What you are asked to do: In the records below, some lines contain "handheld"; state the number of such lines and nothing else.

Data records:
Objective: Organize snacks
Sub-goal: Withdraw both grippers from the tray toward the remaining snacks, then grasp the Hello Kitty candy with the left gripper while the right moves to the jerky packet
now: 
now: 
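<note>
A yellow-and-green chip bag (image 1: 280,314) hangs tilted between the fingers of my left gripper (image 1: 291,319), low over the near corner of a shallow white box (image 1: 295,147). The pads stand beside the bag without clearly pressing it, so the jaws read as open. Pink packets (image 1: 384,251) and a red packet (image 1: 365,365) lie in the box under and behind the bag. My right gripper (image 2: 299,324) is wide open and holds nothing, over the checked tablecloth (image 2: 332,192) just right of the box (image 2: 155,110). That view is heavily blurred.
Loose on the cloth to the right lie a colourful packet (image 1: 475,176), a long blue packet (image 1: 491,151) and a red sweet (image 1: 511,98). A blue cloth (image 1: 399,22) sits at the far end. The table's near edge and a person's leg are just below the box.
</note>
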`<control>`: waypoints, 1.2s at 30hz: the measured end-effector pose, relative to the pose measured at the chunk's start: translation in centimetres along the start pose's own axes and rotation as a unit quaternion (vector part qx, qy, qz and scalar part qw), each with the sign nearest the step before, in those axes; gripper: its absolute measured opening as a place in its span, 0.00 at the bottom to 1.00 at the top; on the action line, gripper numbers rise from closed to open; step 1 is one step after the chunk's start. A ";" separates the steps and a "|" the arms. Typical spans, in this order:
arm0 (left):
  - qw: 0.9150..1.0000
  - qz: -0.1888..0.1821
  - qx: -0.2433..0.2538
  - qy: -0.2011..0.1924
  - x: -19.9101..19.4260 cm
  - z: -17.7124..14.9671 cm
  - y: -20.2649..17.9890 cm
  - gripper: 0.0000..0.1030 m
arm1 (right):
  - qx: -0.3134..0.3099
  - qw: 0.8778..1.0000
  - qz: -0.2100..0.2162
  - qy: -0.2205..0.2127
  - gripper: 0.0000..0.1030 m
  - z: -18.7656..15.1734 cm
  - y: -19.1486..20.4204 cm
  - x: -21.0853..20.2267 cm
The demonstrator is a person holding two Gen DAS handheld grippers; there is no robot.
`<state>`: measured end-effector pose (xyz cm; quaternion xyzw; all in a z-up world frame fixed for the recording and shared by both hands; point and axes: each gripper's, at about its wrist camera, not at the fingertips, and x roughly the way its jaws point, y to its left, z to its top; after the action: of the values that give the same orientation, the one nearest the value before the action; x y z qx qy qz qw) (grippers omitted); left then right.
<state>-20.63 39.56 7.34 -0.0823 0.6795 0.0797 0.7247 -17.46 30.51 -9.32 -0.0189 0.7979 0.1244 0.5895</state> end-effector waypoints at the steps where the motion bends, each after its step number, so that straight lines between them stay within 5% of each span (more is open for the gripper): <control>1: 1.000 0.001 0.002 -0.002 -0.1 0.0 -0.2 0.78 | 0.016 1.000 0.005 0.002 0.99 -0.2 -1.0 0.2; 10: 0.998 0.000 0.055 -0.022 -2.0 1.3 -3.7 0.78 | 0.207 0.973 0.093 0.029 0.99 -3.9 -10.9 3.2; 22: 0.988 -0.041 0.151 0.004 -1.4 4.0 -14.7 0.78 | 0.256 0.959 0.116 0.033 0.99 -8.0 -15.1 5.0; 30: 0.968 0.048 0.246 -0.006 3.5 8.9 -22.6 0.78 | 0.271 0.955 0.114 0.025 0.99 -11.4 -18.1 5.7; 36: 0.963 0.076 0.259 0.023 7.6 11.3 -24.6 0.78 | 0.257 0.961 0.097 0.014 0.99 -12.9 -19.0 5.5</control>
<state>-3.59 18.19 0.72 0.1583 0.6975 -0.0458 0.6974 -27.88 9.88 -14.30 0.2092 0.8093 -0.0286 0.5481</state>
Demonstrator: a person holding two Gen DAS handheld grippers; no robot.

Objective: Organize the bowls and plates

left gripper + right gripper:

Response to the task: 2